◆ What to do: Write the whole listing out again, word for word.
Segment Start: Recorded information
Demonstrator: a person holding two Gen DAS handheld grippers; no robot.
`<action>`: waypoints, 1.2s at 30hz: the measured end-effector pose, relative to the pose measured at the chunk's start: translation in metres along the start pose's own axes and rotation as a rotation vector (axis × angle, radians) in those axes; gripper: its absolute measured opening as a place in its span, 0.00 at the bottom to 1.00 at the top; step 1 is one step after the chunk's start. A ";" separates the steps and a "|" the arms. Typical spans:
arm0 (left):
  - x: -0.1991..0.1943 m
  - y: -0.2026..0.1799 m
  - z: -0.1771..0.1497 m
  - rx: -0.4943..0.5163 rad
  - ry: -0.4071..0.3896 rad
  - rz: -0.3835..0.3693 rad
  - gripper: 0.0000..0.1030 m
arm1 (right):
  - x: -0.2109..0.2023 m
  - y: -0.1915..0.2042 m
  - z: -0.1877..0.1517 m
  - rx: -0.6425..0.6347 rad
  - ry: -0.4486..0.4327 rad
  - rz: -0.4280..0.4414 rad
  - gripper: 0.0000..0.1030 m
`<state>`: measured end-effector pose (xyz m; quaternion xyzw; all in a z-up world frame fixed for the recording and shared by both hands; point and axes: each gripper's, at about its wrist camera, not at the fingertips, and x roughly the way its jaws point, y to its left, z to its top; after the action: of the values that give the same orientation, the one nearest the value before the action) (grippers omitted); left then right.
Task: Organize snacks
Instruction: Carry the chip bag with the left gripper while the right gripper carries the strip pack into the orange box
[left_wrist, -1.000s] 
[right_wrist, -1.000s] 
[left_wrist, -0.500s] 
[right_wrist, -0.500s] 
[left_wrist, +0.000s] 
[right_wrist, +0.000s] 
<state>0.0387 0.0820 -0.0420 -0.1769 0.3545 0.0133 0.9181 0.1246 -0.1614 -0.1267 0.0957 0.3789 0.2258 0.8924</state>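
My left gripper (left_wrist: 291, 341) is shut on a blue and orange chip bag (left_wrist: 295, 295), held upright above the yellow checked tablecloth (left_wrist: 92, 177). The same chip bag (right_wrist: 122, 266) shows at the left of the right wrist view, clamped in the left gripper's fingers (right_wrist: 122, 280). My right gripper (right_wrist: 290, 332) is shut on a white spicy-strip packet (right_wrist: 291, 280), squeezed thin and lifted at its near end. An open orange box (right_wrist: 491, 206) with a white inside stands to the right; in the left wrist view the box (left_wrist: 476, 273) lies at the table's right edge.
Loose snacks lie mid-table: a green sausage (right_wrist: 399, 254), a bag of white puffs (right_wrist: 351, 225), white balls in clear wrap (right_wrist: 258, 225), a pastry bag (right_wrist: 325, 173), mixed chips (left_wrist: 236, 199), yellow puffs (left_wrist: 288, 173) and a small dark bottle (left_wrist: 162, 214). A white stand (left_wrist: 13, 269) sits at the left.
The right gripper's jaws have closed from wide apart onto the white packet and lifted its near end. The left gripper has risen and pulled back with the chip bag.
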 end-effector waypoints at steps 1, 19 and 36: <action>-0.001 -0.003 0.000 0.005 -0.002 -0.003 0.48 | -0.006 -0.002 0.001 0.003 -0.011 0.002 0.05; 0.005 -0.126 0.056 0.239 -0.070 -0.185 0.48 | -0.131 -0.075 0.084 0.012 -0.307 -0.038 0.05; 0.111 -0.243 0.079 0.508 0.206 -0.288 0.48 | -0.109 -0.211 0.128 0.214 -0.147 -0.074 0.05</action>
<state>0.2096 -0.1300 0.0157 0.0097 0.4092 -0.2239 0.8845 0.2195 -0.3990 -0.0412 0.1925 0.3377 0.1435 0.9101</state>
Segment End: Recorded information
◆ Exercise answer:
Demonstrator: a person holding two Gen DAS handheld grippers; no robot.
`<action>`: waypoints, 1.2s at 30hz: the measured end-effector pose, relative to the pose measured at the chunk's start: translation in metres along the start pose's own axes and rotation as a rotation vector (axis × angle, radians) in those axes; gripper: its absolute measured opening as a place in its span, 0.00 at the bottom to 1.00 at the top; step 1 is one step after the chunk's start. A ";" separates the steps and a "|" the arms. Typical spans:
arm0 (left):
  - x: -0.1991..0.1943 m
  - y: -0.2026..0.1799 m
  - z: -0.1771..0.1497 m
  - rx: -0.4943..0.5163 rad
  - ry: -0.4071..0.3896 rad
  - rz: -0.3835..0.3693 rad
  - gripper: 0.0000..0.1030 m
arm1 (right):
  - x: -0.2109..0.2023 m
  - y: -0.1915..0.2042 m
  - z: -0.1877..0.1517 m
  - rx: -0.6425..0.6347 rad
  - ry: -0.4486..0.4327 rad
  - rz: -0.4280..0.4414 rad
  - gripper: 0.0000..0.1030 m
`<state>`: measured end-effector pose (xyz m; quaternion xyzw; all in a z-up world frame fixed for the recording and shared by both hands; point and axes: each gripper's, at about its wrist camera, not at the fingertips, and x roughly the way its jaws point, y to its left, z to its top; after the action: of the values that give the same orientation, the one nearest the value before the action) (grippers omitted); left then right.
Task: Organize snacks
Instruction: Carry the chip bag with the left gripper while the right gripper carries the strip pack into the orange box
[left_wrist, -1.000s] 
[right_wrist, -1.000s] 
[left_wrist, -0.500s] 
[right_wrist, -0.500s] 
[left_wrist, +0.000s] 
[right_wrist, +0.000s] 
<state>0.0387 0.0820 -0.0420 -0.1769 0.3545 0.0133 0.9181 0.1246 -0.1614 -0.1267 0.0957 0.3789 0.2258 0.8924</state>
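My left gripper (left_wrist: 291, 341) is shut on a blue and orange chip bag (left_wrist: 295, 295), held upright above the yellow checked tablecloth (left_wrist: 92, 177). The same chip bag (right_wrist: 122, 266) shows at the left of the right wrist view, clamped in the left gripper's fingers (right_wrist: 122, 280). My right gripper (right_wrist: 290, 332) is shut on a white spicy-strip packet (right_wrist: 291, 280), squeezed thin and lifted at its near end. An open orange box (right_wrist: 491, 206) with a white inside stands to the right; in the left wrist view the box (left_wrist: 476, 273) lies at the table's right edge.
Loose snacks lie mid-table: a green sausage (right_wrist: 399, 254), a bag of white puffs (right_wrist: 351, 225), white balls in clear wrap (right_wrist: 258, 225), a pastry bag (right_wrist: 325, 173), mixed chips (left_wrist: 236, 199), yellow puffs (left_wrist: 288, 173) and a small dark bottle (left_wrist: 162, 214). A white stand (left_wrist: 13, 269) sits at the left.
The right gripper's jaws have closed from wide apart onto the white packet and lifted its near end. The left gripper has risen and pulled back with the chip bag.
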 end-effector waypoints at steps 1, 19 and 36: <action>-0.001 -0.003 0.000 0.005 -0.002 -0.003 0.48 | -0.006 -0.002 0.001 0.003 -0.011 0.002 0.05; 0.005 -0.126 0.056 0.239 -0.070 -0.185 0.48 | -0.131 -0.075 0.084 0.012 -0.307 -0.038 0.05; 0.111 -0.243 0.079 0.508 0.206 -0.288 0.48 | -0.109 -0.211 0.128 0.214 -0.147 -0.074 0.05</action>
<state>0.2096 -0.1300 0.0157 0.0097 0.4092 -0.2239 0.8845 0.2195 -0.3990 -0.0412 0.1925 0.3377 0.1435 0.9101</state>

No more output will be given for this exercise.